Chi è quest’uomo inetto a vivere, angosciato dalla quotidianità? E che cos’è questa psicoanalisi che irrompe nella letteratura con la presunzione di modificare l’uomo, di volgerlo al meglio? È possibile? Fu Eugenio Montale a scrivere che Svevo spiega, con ironia, chi siamo e dove siamo. Anticipa, con l’intuito del genio, la dissoluzione dell’io, la friabilità della persona, il vuoto esistenziale. Leggiamo Claudio Magris: «La profondità, diceva Hofmannsthal, si nasconde alla superficie, nelle cose apparentemente più consuete e perfino banali della quotidianità, che dissimulano l’abisso della vita. Forse nessuno ha saputo rappresentare questa profondità vertiginosa e amabilmente elusa come Italo Svevo».

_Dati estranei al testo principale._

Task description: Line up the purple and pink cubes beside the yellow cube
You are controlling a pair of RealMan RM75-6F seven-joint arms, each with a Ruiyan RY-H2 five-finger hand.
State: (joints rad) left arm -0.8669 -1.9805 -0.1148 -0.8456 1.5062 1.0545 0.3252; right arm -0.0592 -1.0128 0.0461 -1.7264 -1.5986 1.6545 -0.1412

Per Giampiero Mughini, Zeno è un «romanzo della maturità di Svevo, un romanzo che aveva cominciato a scrivere nel 1919 ma che aveva covato molto più a lungo. E dunque un romanzo più ricco e più complesso e più costruito degli altri due. È un romanzo dove si compenetrano più piani, e anche se Freud e la sua teoretica ci entrano piuttosto no che sì, ché anzi di quella teoretica lo Svevo scrittore fa un uso sarcastico. Ma è un romanzo dove non tutto rifulge allo stesso modo. Talvolta è come se Svevo ti stia spingendo in una direzione e poi, d’improvviso e senza nemmeno farti prender fiato, ti spinga in un’altra direzione (…). Ad apprezzare in tutta la sua ricchezza e novità lo Zeno devi sapere che cosa stai leggendo e chi stai leggendo. La cosa migliore da fare? Leggerlo e rileggerlo. Come si addice ai classici». È ciò che ho fatto con Svevo e con il suo libro sul “caso Svevo”, che mi è rimasto addosso, canterebbe Paoli, «come le mie mani, come un colore, come la mia voce, la mia stanchezza, come una gioia nuova, come un regalo».